SAN FRANCISCO— Taiwan Semiconductor Manufacturing Co. (TSMC) announced Monday (Oct. 24) it had achieved volume production of its 28-nm process with wafers having already shipped to customers.
The foundry said its 28-nm line-up includes 28-nm high performance (28HP), 28-nm high performance low power (28HPL), 28-nm low power (28LP), and 28-nm high performance mobile computing (28HPM), though 28HPM would only go into production at the end of 2011. 28HPM Wafers have, however, already sampled to “most mobile computing customers for their product-design use,” the firm said.
Customers who have already signed on to use TSMC’s 28-nm process include Altera Corp., Advanced Micro Devices Inc. (AMD), Nvidia Corp., Qualcomm Inc. and Xilinx Inc., with speculation abounding that Apple Inc. too may have silently joined the Taiwanese fab’s clientele. In August EE Times reported Apple was bolstering its ties with TSMC in order to distance itself from longtime foundry partner, Samsung Electronics Co. Ltd., after a spate of legal differences between the two.
Sources revealed at the time that TSMC would make Apple’s 40-nm A5 dual-core processor on a foundry basis for the iPad 2 tablet, saying the Cupertino, Calif.-based firm would also work with TSMC on the 28-nm process for its A6 processor. Whether this is the case or not, however, is yet to be confirmed.
Samsung, however, has also been reported to be ramping Apple's A6 on its own 28-nm CMOS process, out of its wafer fab in Austin, Texas, but with the levels of legal animosity rising between the two firms over competing tablet and smartphone products, it’s thought to make sense for Apple to diversify its foundry reliance.
TSMC has also said the 28-nm production is taping out at more than double the rate of its 40-nm predecessor, with over 80 customer product tape-outs already. The foundry says the 28-nm process has also surpassed the previous generation’s production ramps and product yield in the same time-frame, which it attributes to “closer and earlier collaboration with customers.”
The news of healthy yields will be a relief to customers like AMD and Nvidia for whom the previous cancellation of the 32-nm process and the delay achieving stable 28-nm production has had an adverse impact. It has meant that the graphics processors (GPUs) of both firms have had to rely on the 40-nm process for more than two and a half years, with yield issues severely crippling supply in the early stages.
German publication Heise Online recently reported AMD would be first to ship new 28-nm GPUs in December of this year, with Nvidia set to release its new GPU generation on 28-nm in the first quarter of 2012. Both reports are currently unconfirmed. It’s believed, however, that the first batch of GPUs, from both firms, are likely to be lower-end, mainstream cards, which would test out the new 28-nm process before stretching it for higher-end GPUs due out later in 2012.
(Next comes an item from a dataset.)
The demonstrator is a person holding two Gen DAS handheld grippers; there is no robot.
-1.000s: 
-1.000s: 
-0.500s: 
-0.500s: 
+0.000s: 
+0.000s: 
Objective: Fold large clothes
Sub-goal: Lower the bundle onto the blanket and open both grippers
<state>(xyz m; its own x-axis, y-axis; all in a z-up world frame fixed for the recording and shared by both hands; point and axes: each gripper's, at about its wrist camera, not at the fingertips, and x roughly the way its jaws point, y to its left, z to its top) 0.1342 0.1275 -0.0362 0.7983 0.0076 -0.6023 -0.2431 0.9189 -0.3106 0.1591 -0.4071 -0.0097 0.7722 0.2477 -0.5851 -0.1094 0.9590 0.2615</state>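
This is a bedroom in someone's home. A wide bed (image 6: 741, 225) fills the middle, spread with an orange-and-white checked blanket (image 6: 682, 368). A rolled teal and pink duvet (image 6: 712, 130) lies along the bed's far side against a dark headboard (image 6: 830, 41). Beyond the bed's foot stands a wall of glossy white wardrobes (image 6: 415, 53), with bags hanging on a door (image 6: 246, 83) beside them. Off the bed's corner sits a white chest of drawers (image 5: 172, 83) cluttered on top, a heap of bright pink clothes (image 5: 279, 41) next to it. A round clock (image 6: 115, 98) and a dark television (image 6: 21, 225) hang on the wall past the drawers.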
While TSMC’s senior vice president Jason Chen noted in a press release that his firm was “first to 28-nm volume production,” Globalfoundries spokesman Jason Gorss told EE Times its high-k metal gate (HKMG) offerings had already been in production “for months.”
“Our 28-nm process is ready,” said Gorss, pointing out that Globalfoundries, unlike TSMC, had also produced wafers on the 32 nm process, with HKMG and that 28-nm was simply a shrink of that previous offering. Products on Globalfoundries’ 28-nm process would emerge sometime in 2012, Gorss noted.
AMD’s Llano (A series APU) was produced on Globalfoundries’ 32-nm process and has been on store shelves since June, said Gorss, adding it was the only HKMG product that could currently be found on store shelves. AMD’s long awaited Bulldozer is also made on Globalfoundries’ 32-nm process. Another TSMC customer commenting on the 28-nm announcement today was FPGA maker Xilinx, which claims to have been shipping its programmable chips on TSMC’s 28-nm process with HKMG to customers since April.
Xilinx’s senior vice president of worldwide quality and new product introductions Vincent Tong said the 28-nm HPL process being used to build the firm’s 7 Series FPGA and processing families had lowered static power by 50 percent, while also increasing both raw performance and usable performance.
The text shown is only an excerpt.